Last week, I took some books to a used bookstore to cash them in. While one of the clerks was evaluating them, the clerk at the front desk asked the other clerks, and everybody else within earshot, “Hey, did you hear J.D. Salinger died today?”
Some said no, some said yes.
One of the clerks offered an opinion to a customer he was talking to, “J.D. Salinger never wrote anything that changed anybody's life. And he butchered the language.” He repeated himself, almost as if to convince himself.
“Not a fan, huh?” the customer asked.
“No. He just never wrote anything that changed anybody’s life.”
I have never read The Catcher in the Rye. I don’t know much about Salinger – other than the fact that he’s kept a low profile for a long time. (According to this article, I’m not sure he could be considered a recluse.) But I had a hard time believing that his writing never changed anybody’s life.
And what exactly does that mean? I’ve read essays, articles and white papers that have changed my perspective. Last summer I read a white paper called “The Missional Church” by Tim Keller. In it he makes a point about a British missionary who went to India in 1950 who returned home 30 years later to discover that the culture had changed but the church had not. It was still operating with a 50s mentality.
One of the many problems with that mentality is, relatively few people outside the church can relate to a 50s culture inside the church. But rather than adapt, the church has created Christian sub-cultures in an attempt to maintain a culture that no longer exists. Such sub-cultures are relatively unknown to the culture at large. And that seems counter productive to taking the gospel to the masses.
I’ve believed most of this for a long time, but I never connected the dots until I read that white paper. As a result of this, I am engaging culture differently. I find myself being for more tolerant. I find myself processing culture differently. I find myself engaged rather than detached.

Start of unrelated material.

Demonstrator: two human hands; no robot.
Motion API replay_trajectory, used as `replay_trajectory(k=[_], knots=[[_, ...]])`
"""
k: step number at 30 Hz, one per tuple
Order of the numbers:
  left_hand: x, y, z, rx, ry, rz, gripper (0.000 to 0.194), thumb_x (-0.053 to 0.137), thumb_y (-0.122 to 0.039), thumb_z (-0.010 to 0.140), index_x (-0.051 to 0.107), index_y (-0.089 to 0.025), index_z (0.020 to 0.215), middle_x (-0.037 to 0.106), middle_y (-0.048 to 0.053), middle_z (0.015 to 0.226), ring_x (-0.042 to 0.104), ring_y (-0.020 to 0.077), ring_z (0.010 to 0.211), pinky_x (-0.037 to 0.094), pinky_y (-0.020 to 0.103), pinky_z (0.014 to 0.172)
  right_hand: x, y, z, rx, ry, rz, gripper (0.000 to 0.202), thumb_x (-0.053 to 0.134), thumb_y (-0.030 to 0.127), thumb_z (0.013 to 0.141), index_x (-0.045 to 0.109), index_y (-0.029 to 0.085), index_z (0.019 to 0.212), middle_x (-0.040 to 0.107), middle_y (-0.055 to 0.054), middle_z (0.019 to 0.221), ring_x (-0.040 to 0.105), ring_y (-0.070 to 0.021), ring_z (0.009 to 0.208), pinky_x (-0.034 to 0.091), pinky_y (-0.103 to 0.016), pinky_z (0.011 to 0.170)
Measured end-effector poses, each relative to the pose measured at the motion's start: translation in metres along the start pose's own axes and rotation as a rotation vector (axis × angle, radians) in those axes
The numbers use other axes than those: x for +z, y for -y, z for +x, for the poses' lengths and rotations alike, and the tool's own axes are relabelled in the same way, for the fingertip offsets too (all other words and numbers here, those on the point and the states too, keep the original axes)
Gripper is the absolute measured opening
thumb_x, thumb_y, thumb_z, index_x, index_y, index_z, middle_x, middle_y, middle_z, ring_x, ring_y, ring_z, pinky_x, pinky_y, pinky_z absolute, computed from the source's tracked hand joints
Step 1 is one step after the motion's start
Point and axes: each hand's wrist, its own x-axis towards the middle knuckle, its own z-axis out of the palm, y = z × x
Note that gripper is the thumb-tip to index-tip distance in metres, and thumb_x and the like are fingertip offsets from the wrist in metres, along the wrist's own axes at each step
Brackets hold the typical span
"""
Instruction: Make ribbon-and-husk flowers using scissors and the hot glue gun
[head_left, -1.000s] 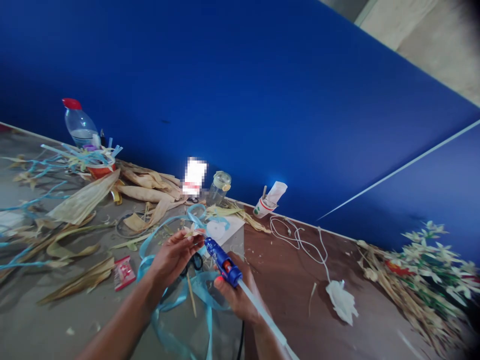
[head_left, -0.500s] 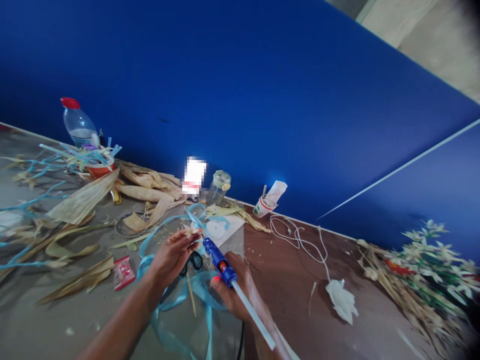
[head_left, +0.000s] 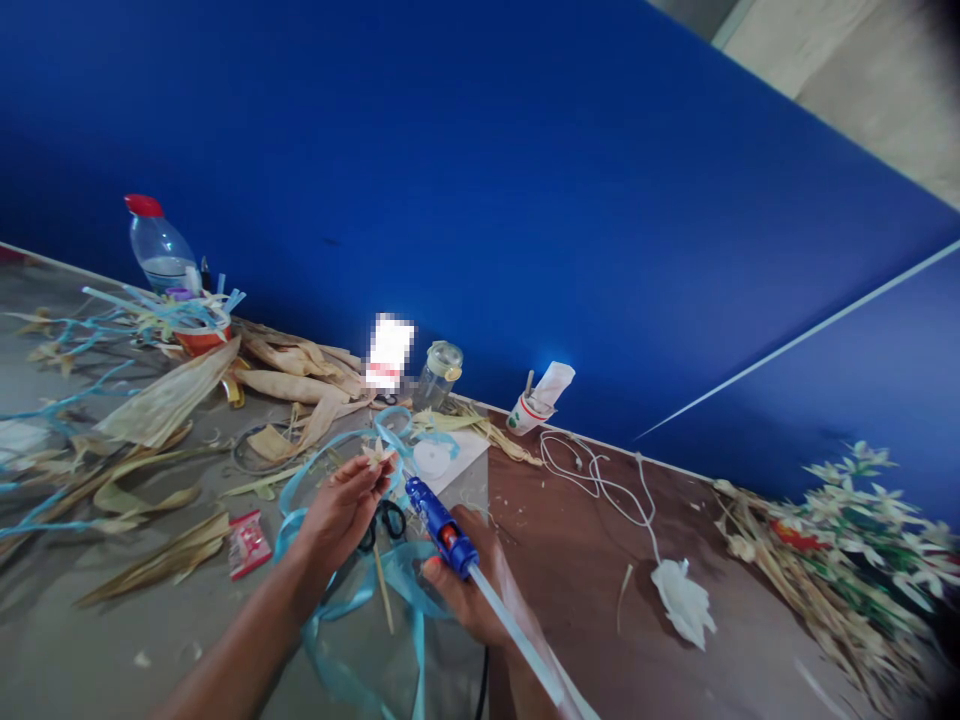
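Note:
Between the fingertips of my left hand (head_left: 349, 515) is a small pale husk flower (head_left: 379, 457), its petals pointing up. My right hand (head_left: 476, 585) is wrapped round a blue glue gun (head_left: 442, 525). A long whitish glue stick (head_left: 517, 635) sticks out of its back end towards me. The gun's nozzle points at the flower, a small gap apart from it. Light blue ribbon (head_left: 349, 595) lies in loops on the table under both hands. Dark-handled scissors (head_left: 391, 520) and a thin wooden stick (head_left: 383, 590) lie between my forearms, the scissors partly hidden.
Dried corn husks (head_left: 161, 400) cover the left side, near a red-capped bottle (head_left: 161, 250) and a red-white packet (head_left: 249, 545). Along the blue wall stand a glass jar (head_left: 437, 378) and a paper cup (head_left: 527, 412). A white cable (head_left: 622, 500) and white flowers (head_left: 874, 510) lie right.
My left hand has drawn the flower slightly left, away from the nozzle. The glue gun has barely shifted in my right hand.

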Motion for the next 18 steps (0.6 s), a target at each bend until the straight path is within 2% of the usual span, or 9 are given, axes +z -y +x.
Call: replay_trajectory(k=[10, 15, 18], knots=[[0.001, -0.001, -0.001, 0.011, -0.003, 0.013, 0.018, 0.082, -0.018, 0.056, 0.069, -0.015, 0.068, 0.072, 0.004, 0.080, 0.062, 0.0120, 0.075, 0.044, 0.023, 0.073, 0.007, 0.005, 0.006, -0.018, 0.006, 0.000, 0.025, 0.051, 0.042, 0.084, 0.057, 0.018, 0.081, 0.056, -0.003, 0.076, 0.051, -0.0176, 0.072, 0.039, -0.030, 0.069], [0.001, -0.003, -0.001, 0.006, -0.009, 0.016, 0.019, 0.082, -0.018, 0.056, 0.070, -0.014, 0.070, 0.072, 0.005, 0.082, 0.063, 0.0121, 0.075, 0.044, 0.023, 0.070, 0.006, -0.006, 0.003, 0.057, -0.013, -0.057, 0.021, 0.052, 0.039, 0.085, 0.056, 0.018, 0.082, 0.057, -0.003, 0.077, 0.052, -0.0178, 0.072, 0.039, -0.029, 0.067], [0.002, -0.004, -0.003, -0.004, -0.018, 0.037, 0.019, 0.083, -0.017, 0.055, 0.068, -0.014, 0.068, 0.072, 0.004, 0.078, 0.064, 0.0132, 0.076, 0.045, 0.023, 0.069, 0.007, -0.015, 0.002, 0.097, -0.037, -0.182, 0.016, 0.057, 0.033, 0.082, 0.055, 0.018, 0.079, 0.057, -0.003, 0.078, 0.052, -0.0171, 0.071, 0.037, -0.028, 0.066]])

Did that white paper change my life? By definition, change can be as small as a slight alteration of course or as big as a total transformation. I don’t know where this fits on the scale, but I don’t really care. Most change is subtle anyway.
Giving the clerk at the bookstore the benefit of the doubt, I think he was saying Salinger’s work never transformed anybody. I don’t know how he knows this, but when I got home I did a little research to find out if anybody has been writing about the ways in which Salinger’s writing might have changed them.

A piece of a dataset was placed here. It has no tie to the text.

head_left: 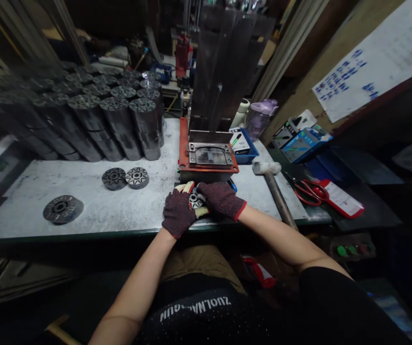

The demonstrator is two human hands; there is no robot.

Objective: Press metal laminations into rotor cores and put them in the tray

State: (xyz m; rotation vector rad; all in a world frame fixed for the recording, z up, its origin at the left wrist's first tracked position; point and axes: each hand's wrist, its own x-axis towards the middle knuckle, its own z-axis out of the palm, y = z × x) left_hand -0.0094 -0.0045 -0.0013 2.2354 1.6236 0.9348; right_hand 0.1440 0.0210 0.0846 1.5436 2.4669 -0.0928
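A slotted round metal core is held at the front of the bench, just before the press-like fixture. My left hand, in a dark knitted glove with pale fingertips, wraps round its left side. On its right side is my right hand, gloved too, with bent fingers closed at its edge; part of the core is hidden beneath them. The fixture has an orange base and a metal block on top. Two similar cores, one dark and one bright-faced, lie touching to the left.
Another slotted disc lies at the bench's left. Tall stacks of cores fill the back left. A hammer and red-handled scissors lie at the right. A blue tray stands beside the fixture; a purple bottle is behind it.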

I found a number of comments online from people who did indeed say his writing changed them. I don’t really understand the context of their comments because, again, I’ve never read anything by Salinger. I need to change that, by the way. But I was easily convinced that the clerk was wrong – even if he was referring to change in the transformational sort of way.
I don't want to start a debate about Salinger's work and the way it did or did not change people or whether that change was good or bad. Instead, this incident was just another reminder to be careful about making broad generalizations.